* [Task prompt]:
Every line of the data below that holds the string "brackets" needs to be reported.

===== Provided material =====

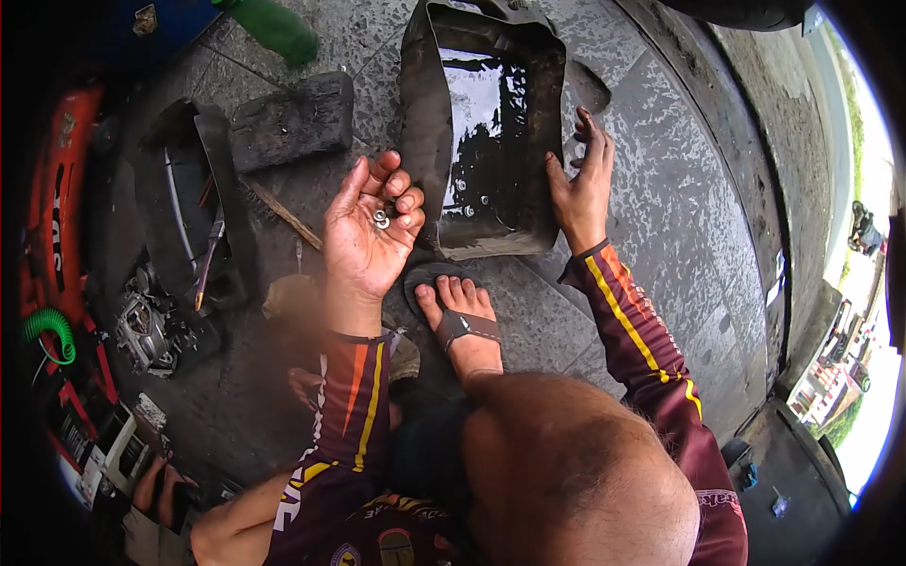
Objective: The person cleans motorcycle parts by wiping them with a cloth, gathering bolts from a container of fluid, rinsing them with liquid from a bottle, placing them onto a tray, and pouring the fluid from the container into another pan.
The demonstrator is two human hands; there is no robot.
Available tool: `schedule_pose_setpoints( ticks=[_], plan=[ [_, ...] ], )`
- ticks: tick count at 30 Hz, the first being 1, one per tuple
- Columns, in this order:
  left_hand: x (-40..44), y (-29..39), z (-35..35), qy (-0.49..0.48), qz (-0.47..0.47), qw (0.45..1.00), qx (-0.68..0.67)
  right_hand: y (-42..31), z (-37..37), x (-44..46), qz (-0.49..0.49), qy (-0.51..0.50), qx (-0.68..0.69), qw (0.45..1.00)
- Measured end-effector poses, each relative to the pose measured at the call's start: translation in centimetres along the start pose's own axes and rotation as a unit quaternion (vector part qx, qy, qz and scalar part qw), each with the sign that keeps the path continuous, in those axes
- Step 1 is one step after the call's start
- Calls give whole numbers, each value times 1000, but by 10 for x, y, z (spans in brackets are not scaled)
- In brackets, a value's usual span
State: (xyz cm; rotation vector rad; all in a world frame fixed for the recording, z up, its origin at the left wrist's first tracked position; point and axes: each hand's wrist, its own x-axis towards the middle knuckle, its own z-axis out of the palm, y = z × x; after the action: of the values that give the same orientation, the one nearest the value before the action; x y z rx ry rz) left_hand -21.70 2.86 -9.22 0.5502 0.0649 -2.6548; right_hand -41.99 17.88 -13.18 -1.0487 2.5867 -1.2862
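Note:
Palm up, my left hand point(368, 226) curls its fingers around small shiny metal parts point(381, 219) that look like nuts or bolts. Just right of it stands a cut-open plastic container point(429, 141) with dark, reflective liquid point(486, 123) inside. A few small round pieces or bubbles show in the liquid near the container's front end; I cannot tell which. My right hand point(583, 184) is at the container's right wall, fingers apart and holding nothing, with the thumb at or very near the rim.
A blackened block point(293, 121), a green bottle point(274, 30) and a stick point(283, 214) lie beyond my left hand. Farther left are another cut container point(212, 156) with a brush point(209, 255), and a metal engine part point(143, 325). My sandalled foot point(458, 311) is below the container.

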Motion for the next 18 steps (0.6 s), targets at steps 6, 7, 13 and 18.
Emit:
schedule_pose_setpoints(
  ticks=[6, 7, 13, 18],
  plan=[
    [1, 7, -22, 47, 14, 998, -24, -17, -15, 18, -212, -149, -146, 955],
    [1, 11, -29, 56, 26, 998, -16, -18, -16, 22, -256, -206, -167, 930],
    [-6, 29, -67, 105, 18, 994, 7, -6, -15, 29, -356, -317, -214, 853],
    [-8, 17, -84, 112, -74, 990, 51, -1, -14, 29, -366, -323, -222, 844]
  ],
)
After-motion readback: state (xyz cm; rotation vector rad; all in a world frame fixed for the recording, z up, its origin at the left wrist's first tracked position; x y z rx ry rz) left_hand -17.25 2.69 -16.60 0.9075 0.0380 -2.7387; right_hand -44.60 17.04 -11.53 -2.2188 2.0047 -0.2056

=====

* [Output for this task]:
- Calls give whole numbers, each value times 1000, but by 10 for x, y, z (spans in brackets are not scaled)
- In brackets, a value's usual span

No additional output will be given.